## EXERCISE PROMPT:
Please copy out the full listing that follows exactly; no picture belongs in the copy.

## COLLECTED MATERIAL:
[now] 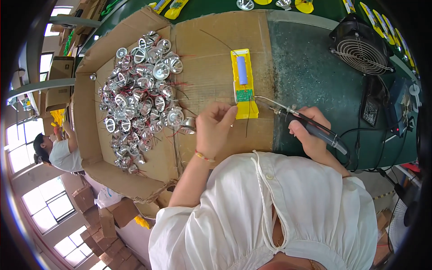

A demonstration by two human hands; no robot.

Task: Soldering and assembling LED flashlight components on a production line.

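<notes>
A yellow plastic housing [247, 110] lies on the cardboard in front of me, holding a purple cylindrical battery [242, 71] and a small green circuit board [244, 95]. My right hand [311, 130] grips a soldering iron [310, 127] with a dark handle, its thin metal tip reaching the right edge of the board. My left hand [217, 123] is closed in a pinch just left of the board; what sits between its fingertips is too small to tell. Beside that hand rests a silver reflector cup [189, 125]. Thin dark wires stick out around the housing.
A cardboard box [92, 139] at left holds a heap of silver reflectors [144, 81] with red and dark wires. A black fan [362, 48] and a soldering station [396, 108] stand at right, with cables. Yellow housings [176, 8] line the far edge. Another person [65, 153] works at far left.
</notes>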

## EXERCISE OUTPUT:
[now] 

A demonstration by two human hands; no robot.

Task: Soldering and assembling LED flashlight components on a production line.

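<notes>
A yellow plastic housing [247, 110] lies on the cardboard in front of me, holding a purple cylindrical battery [242, 71] and a small green circuit board [244, 95]. My right hand [311, 130] grips a soldering iron [310, 127] with a dark handle, its thin metal tip reaching the right edge of the board. My left hand [217, 123] is closed in a pinch just left of the board; what sits between its fingertips is too small to tell. Beside that hand rests a silver reflector cup [189, 125]. Thin dark wires stick out around the housing.
A cardboard box [92, 139] at left holds a heap of silver reflectors [144, 81] with red and dark wires. A black fan [362, 48] and a soldering station [396, 108] stand at right, with cables. Yellow housings [176, 8] line the far edge. Another person [65, 153] works at far left.
</notes>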

There is no additional output for this exercise.